Reproduce the listing exactly, with no pictures in your copy.

[DATA SECTION — start]

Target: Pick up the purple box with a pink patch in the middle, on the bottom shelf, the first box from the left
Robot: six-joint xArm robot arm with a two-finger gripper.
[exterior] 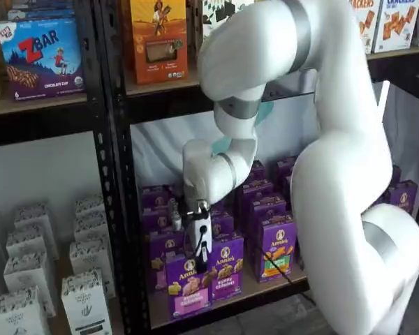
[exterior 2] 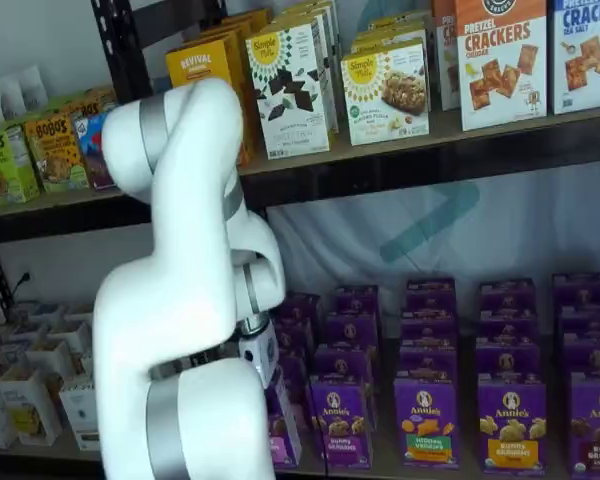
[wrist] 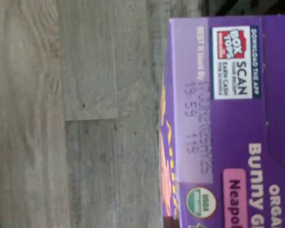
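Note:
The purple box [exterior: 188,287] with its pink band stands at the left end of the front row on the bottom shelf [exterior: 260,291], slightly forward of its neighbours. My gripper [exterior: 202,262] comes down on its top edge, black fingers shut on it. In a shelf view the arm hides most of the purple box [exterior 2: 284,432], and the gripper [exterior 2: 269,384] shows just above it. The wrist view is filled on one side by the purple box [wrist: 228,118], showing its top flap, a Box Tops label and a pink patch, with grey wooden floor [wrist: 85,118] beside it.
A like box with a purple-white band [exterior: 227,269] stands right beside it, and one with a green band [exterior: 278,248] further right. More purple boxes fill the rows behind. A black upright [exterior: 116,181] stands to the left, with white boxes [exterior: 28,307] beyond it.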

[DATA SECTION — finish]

### SOLUTION TO THE PROBLEM
Target: Pick up the purple box with a pink patch in the middle, on the bottom shelf, the first box from the left
Robot: six-joint xArm robot arm with a two-finger gripper.
[exterior] 
[exterior 2] 
[wrist] 
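Note:
The purple box [exterior: 188,287] with its pink band stands at the left end of the front row on the bottom shelf [exterior: 260,291], slightly forward of its neighbours. My gripper [exterior: 202,262] comes down on its top edge, black fingers shut on it. In a shelf view the arm hides most of the purple box [exterior 2: 284,432], and the gripper [exterior 2: 269,384] shows just above it. The wrist view is filled on one side by the purple box [wrist: 228,118], showing its top flap, a Box Tops label and a pink patch, with grey wooden floor [wrist: 85,118] beside it.
A like box with a purple-white band [exterior: 227,269] stands right beside it, and one with a green band [exterior: 278,248] further right. More purple boxes fill the rows behind. A black upright [exterior: 116,181] stands to the left, with white boxes [exterior: 28,307] beyond it.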

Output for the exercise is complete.